Comparison of the hemodynamic effects of urapidil and flesinoxan in healthy volunteers.

The possible role of peripheral 5HT1A-receptors in the vasodilation caused by urapidil was studied by means of venous occlusion plethysmography in the forearm vascular bed of healthy volunteers. Urapidil is known to be an alpha 1-adrenoceptor antagonist and an agonist of 5HT1A-receptors. The hemodynamic effects of urapidil were compared with those of flesinoxan, a selective 5HT1A-receptor agonist virtually devoid of alpha 1-adrenoceptor antagonistic activity, and with the selective alpha 1-adrenoceptor antagonist doxazosin, which has no affinity for 5HT1A-receptors. Urapidil, as well as doxazosin, caused a dose-dependent decrease in forearm vascular resistance (FVR), thus reflecting vasodilation. Both urapidil and doxazosin were competitive antagonists of the vasoconstrictor effect of the selective alpha 1-adrenoceptor agonist methoxamine. On a molar base doxazosin proved more potent than urapidil (more than 10-fold). Flesinoxan slightly decreased FVR only at high doses.
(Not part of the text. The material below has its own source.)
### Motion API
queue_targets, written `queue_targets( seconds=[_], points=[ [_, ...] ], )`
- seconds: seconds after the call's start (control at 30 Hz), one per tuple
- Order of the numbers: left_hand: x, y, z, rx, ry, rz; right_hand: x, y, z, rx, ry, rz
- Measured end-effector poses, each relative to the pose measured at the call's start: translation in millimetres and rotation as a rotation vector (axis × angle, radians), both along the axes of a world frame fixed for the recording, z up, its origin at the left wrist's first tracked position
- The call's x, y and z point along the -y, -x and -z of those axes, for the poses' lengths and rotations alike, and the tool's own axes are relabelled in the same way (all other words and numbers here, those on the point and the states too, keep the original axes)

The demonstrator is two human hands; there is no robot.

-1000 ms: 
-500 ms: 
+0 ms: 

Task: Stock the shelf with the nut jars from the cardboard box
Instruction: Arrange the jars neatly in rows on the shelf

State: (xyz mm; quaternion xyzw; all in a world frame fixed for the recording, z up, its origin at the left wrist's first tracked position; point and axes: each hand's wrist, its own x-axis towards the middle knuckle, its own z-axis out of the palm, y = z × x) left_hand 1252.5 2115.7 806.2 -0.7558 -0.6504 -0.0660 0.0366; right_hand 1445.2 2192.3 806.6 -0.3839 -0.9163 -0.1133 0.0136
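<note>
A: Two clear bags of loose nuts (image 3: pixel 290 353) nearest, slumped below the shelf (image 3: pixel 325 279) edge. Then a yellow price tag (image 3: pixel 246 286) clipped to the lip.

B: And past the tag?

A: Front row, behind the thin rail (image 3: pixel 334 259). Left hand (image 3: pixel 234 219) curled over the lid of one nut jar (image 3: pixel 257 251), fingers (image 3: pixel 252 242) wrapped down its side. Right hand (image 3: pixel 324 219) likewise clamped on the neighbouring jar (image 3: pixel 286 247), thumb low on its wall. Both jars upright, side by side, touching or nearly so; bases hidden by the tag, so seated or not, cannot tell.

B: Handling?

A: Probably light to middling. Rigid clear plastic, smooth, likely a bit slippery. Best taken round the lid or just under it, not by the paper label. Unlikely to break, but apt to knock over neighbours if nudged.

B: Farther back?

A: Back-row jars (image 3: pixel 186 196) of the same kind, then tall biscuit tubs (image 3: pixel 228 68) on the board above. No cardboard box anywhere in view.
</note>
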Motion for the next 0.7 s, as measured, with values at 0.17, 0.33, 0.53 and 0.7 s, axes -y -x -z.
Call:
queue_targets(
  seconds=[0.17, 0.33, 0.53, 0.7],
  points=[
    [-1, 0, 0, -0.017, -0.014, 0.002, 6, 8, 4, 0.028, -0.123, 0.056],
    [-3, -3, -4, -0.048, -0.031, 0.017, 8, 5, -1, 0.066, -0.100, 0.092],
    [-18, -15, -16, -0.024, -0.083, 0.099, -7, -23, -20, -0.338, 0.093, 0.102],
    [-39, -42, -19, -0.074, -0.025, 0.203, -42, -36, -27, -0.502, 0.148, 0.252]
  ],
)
The nitric oxide (NO)-synthase inhibitor NG-monomethyl-L-arginine acetate (L-NMMA) depressed the vasodilatation caused by serotonin and also that by high-dose flesinoxan. The serotonin-induced vasodilatation is known to be NO-dependent. From the experiments it is concluded that peripheral 5HT1A-receptors cannot play an important role in the vasodilator response caused by urapidil, which is predominantly the result of postsynaptic alpha 1-adrenoceptor blockade. 5HT1A-receptors are clearly not involved in the NO-dependent dilatation caused by serotonin. During chronic treatment of hypertension with urapidil central but not peripheral 5HT1A-receptors may be assumed to play a role.